I attended my first baseball tryout in 1989. I wore cotton baseball pants, a 3/4 sleeve baseball shirt and a Simple Green cap that was too large for my head. It was at Annex in Aiea. Before the exercises began someone running the event pinned a piece of paper to my shirt. It bore the number 8. “That’s the day you were born,” I remember my dad saying just before letting me go to line up with the other kids. “It’s good luck.”
The number 8 has been my jersey number of choice since my sophomore year of high school. I wore for three years at Damien. I put a sticker of the number 8 on my old car. I wore the number 8 on a jersey I wore for Orange Bhang, a team I played on in a Culver City League; that jersey also featured the name “Prime” (as in Optimus Prime) in place of “Higa” and I did not realize the simian pun I had accidentally made until I saw the back of the shirt on the night of the first game.

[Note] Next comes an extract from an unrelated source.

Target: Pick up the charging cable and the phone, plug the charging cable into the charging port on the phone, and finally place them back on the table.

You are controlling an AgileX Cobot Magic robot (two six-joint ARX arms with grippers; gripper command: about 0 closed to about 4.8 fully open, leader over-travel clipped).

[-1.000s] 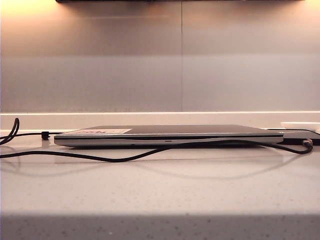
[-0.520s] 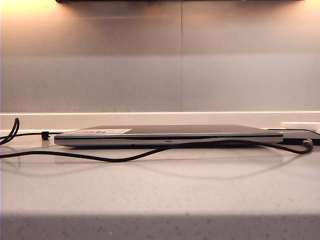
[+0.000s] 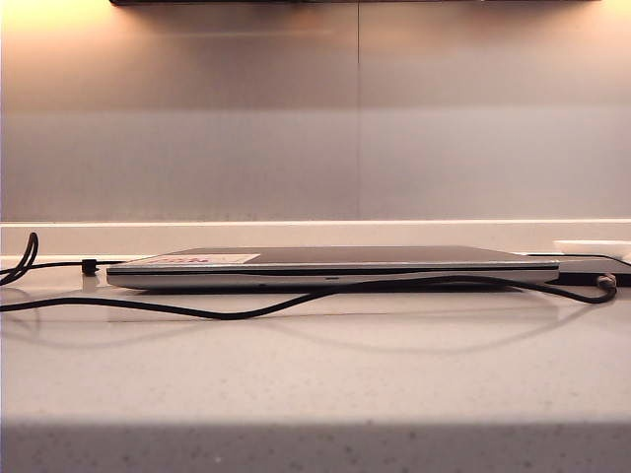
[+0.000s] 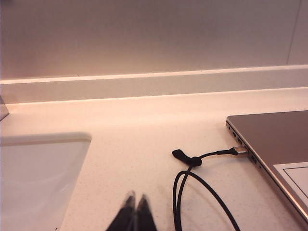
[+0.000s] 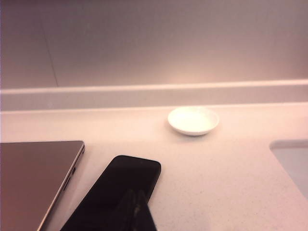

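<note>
my left gripper (image 4: 134,204) and right gripper (image 5: 137,199) are pressed together, empty. the phone (image 5: 118,192) and charging cable (image 4: 202,187) lie on the table (image 3: 315,374); whether they're joined, i can't tell.

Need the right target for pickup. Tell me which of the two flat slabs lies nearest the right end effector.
The phone, the narrow all-black slab just beyond the shut right end effector. The laptop is wider, silver-edged and lies off to its side.

I see black phone (image 5: 118,192) flat on speckled desk (image 5: 216,168); black charging cable (image 4: 190,185) looped there, silver plug tip beside grey slab's edge.
</note>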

I played NBA Street with a team of Antoine Walker, Latrell Sprewell, and Kobe Bryant because they all wore 8. I got my ass kicked in that game a lot. I’ll love Troy Aikman forever, but I’d love him a little less if he wore any number other than 8. Back in the early ’00s, when it was fashionable to wear t-shirts that featured numbers, I bought every single one them I came across. “8-shirts,” I called them. Before heading out, I would shout to Lynnette “Have you seen my 8-shirt?” She’d shout back “Which one?” And I’d say “The gray Gap one”, or “The red one with the navy sleeves”, or “the OG A and E one”. Lynnette owns one and it is my favorite shirt of all time. At 35-years old, I still insist on 8.
“What number are you going to pick today?” I asked Madison before we left for her first day of the Winter Soccer season. “I don’t know, I didn’t get to pick last time,” she said. “But if you get to choose?” I asked. “Eight, of course,” she said.
When it came time for jerseys to be distributed, Mad and I made sure to be first in line. “In extra-small I have… 6, 7, 8, and 9,” her coach said. Madison and I looked at each other. She was smiling. I probably was, too. “Eight!” she said. When she put it on and walked off toward the field I really was afraid I’d cry. Parenthood, man.
To be honest, I’d rather Madison find her own number. I want for her to find some kind of reason for attachment to it – hopefully one that isn’t as unhealthy as mine has been – to make it her own. “You can pick your own number if you want, Mad,” I remind her. “Whatever you want, it’s totally up to you,” I say. I mean it. “I don’t have a favorite number, dad. And I wanna be like you – a true Higa athlete,” she says. That KILLS me every time. I don’t even want to be like me.
She doesn’t know any better yet, but she’s got it wrong. In a few years I hope to make signs to Mad’s high school games. They’ll be huge, obnoxious, and – if I have my way -feature some horrific puns. I’ll probably even end up being one of those guys who gets t-shirt jerseys of their kids’ ones for family and friends to wear. Obviously, I wouldn’t mind another reason to wear my old number again. But I’d be even happier to wear hers.